Que se passe-t-il donc avec nous, les femmes et les filles ? Pourquoi sommes-nous toujours reléguées au second plan ? Pourquoi ne pouvons-nous pas choisir ce à quoi nous voulons faire partie ? Pourquoi devons-nous toujours être en première ligne alors que nous préférerions qu'on nous laisse tranquilles lorsque nous ne voulons pas participer ? Est-ce parce qu'en tant que femmes, nous sommes fortes, puissantes et la base de notre société ?

Lorsqu'on a commencé à entendre parler du VIH au Nigeria, mon pays natal, il s'agissait d'hommes qui mouraient dans les mines ou de chauffeurs routiers longue distance qui rentraient chez eux pour mourir. Mais avant de remercier Dieu que les femmes n'aient pas contracté l'horrible virus, le bon sens vous rappelait que, quoi qu'il arrive, ce qu'un homme a acquis, de bon ou de mauvais, il le ramènera toujours chez lui.

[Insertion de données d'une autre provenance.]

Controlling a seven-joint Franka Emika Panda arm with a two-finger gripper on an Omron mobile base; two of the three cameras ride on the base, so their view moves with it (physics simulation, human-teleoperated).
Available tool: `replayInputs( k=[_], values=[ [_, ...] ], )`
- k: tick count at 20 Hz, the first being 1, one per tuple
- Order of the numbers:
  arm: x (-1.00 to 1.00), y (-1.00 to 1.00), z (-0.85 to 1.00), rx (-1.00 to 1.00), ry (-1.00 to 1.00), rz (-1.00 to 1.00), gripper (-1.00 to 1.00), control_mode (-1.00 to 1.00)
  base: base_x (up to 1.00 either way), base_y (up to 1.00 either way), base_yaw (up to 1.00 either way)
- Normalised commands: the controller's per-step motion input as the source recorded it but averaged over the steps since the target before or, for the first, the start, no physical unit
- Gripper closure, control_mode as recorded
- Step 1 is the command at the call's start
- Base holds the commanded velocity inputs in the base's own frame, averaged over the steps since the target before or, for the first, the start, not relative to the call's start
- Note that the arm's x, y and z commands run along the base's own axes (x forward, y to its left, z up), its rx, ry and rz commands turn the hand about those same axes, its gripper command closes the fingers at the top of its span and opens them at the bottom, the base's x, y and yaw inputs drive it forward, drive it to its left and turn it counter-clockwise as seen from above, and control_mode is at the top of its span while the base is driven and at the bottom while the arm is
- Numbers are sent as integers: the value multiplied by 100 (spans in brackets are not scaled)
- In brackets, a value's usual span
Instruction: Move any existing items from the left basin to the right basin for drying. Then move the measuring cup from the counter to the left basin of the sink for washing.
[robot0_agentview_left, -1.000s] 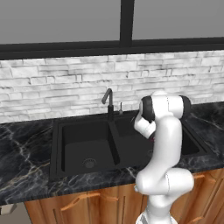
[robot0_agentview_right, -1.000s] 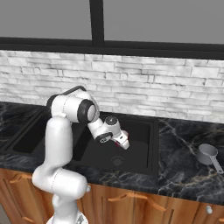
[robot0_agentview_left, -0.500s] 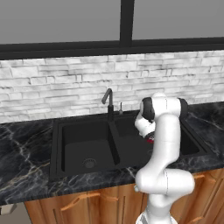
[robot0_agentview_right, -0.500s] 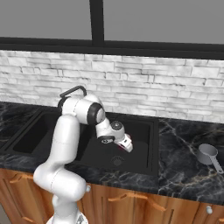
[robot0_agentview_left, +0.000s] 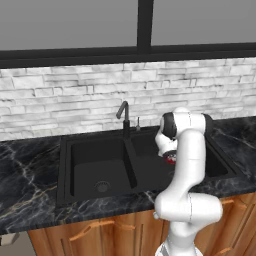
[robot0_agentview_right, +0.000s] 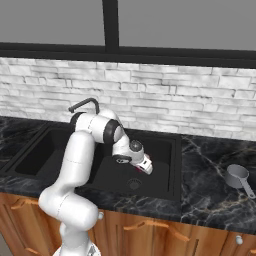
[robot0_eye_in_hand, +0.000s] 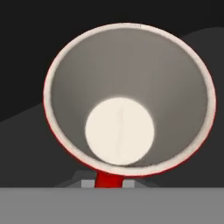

Il y a dix ans, lorsque je suis arrivée sur la scène du sida, la plupart des personnes engagées en première ligne étaient des hommes. J'étais jeune et incertaine de vouloir en faire partie. Les hommes luttaient sur tous les fronts. Ils œuvraient sans relâche, donnaient du fil à retordre à la puissante Pharma (le lobby pharmaceutique) afin d'assurer l'accès aux médicaments antirétroviraux qui sauvent la vie, se battaient pour introduire des changements et revendiquaient une place dans la société pour les personnes vivant avec le VIH. Les quelques femmes que j'ai vues sur la scène mondiale étaient des amazones et je m'étais demandée à quelle race elles appartenaient. Elles osaient s'aventurer là où les anges craignent de poser les pieds; elles étaient combatives et puissantes; elles aussi revendiquaient cet espace dans la société pour les personnes vivant avec le sida.

Aujourd'hui, les femmes sont sur tous les fronts. Elles s'occupent non seulement de leurs maris, amants, pères, enfants, amies, sœurs et petits-enfants malades, mais s'engagent aussi dans d'autres combats, dans la rue, dans les parlements et sur la scène. Avec l'accès aux médicaments qui sauvent la vie, nous avons arrêté l'hémorragie et trouvé une nouvelle joie, une nouvelle passion de vivre, permettant à nos aïeux de se reposer et de nous passer le flambeau. Ensemble, nous autres femmes et filles avons marché comme des soldats infatigables, alors que nous avons assumé le rôle de chef de famille, portant le fardeau physique, financier et émotionnel de nos ménages qui sont maintenant dirigés par les femmes.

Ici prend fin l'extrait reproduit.